Problem description:
Find every line in the data that contains the word "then". Return each of those lines.

Provided data:

##############################

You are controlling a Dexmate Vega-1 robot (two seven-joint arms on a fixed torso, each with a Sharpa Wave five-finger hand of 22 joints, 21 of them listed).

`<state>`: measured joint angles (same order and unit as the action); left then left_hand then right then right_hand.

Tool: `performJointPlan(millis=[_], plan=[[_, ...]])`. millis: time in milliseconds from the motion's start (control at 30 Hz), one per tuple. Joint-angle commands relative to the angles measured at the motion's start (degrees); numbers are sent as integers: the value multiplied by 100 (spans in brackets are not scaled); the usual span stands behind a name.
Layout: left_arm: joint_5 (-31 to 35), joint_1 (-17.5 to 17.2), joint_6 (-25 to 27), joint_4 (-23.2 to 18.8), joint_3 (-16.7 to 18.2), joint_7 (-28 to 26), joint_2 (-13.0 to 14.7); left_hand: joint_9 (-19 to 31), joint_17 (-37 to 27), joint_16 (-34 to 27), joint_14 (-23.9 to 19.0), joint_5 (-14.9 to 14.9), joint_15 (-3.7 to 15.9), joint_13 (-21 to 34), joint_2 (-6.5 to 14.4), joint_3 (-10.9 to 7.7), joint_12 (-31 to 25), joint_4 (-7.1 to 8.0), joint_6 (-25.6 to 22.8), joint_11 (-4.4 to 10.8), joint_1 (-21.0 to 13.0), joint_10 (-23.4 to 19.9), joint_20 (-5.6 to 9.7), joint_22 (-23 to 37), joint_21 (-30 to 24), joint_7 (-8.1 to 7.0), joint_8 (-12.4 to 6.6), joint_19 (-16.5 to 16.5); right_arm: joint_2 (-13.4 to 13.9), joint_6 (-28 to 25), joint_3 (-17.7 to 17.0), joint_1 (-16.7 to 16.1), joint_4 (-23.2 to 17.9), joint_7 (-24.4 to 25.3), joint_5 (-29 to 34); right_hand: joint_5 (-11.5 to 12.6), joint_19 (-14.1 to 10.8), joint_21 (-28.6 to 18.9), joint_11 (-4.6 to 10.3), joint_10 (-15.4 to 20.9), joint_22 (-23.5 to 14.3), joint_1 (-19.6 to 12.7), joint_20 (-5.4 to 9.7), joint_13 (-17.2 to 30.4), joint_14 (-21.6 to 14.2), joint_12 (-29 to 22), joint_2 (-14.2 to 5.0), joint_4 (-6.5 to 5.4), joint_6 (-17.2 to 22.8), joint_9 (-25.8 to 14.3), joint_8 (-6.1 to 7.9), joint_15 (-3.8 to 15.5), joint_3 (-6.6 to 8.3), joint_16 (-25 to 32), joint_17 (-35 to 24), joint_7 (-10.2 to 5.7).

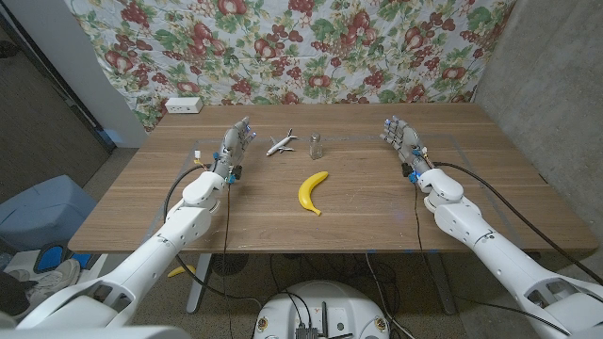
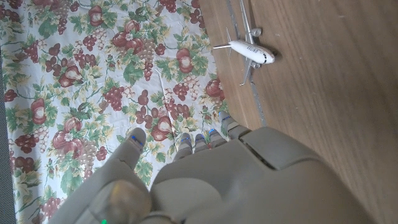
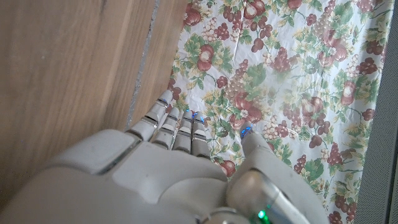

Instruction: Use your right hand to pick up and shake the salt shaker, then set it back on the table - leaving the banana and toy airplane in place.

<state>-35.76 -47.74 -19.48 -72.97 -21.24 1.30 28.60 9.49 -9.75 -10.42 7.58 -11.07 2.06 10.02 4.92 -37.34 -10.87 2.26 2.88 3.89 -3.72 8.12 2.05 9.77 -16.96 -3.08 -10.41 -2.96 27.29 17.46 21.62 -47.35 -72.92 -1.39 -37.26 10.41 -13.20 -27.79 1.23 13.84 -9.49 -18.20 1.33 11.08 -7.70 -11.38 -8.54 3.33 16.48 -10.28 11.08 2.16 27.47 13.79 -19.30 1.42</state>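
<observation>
The small clear salt shaker [image 1: 316,146] with a metal cap stands upright at the table's far middle. Just left of it lies the white toy airplane [image 1: 281,144] [image 2: 247,50]. The yellow banana [image 1: 312,191] lies nearer the front, at the table's centre. My right hand [image 1: 400,137] [image 3: 180,174] stands at the far right, well apart from the shaker, fingers straight and holding nothing. My left hand [image 1: 237,143] [image 2: 211,180] stands at the far left beside the airplane, fingers extended and empty.
A white box [image 1: 183,105] sits at the table's far left corner. A floral cloth [image 1: 301,47] hangs behind the wooden table [image 1: 377,217]. A blue bin [image 1: 42,212] stands on the floor to the left, and a yellow object [image 1: 181,271] lies under the table.
</observation>
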Motion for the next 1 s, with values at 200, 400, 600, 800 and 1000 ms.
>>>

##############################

Solution:
`<state>`: measured joint angles (same order and unit as the action); left then left_hand then right then right_hand.
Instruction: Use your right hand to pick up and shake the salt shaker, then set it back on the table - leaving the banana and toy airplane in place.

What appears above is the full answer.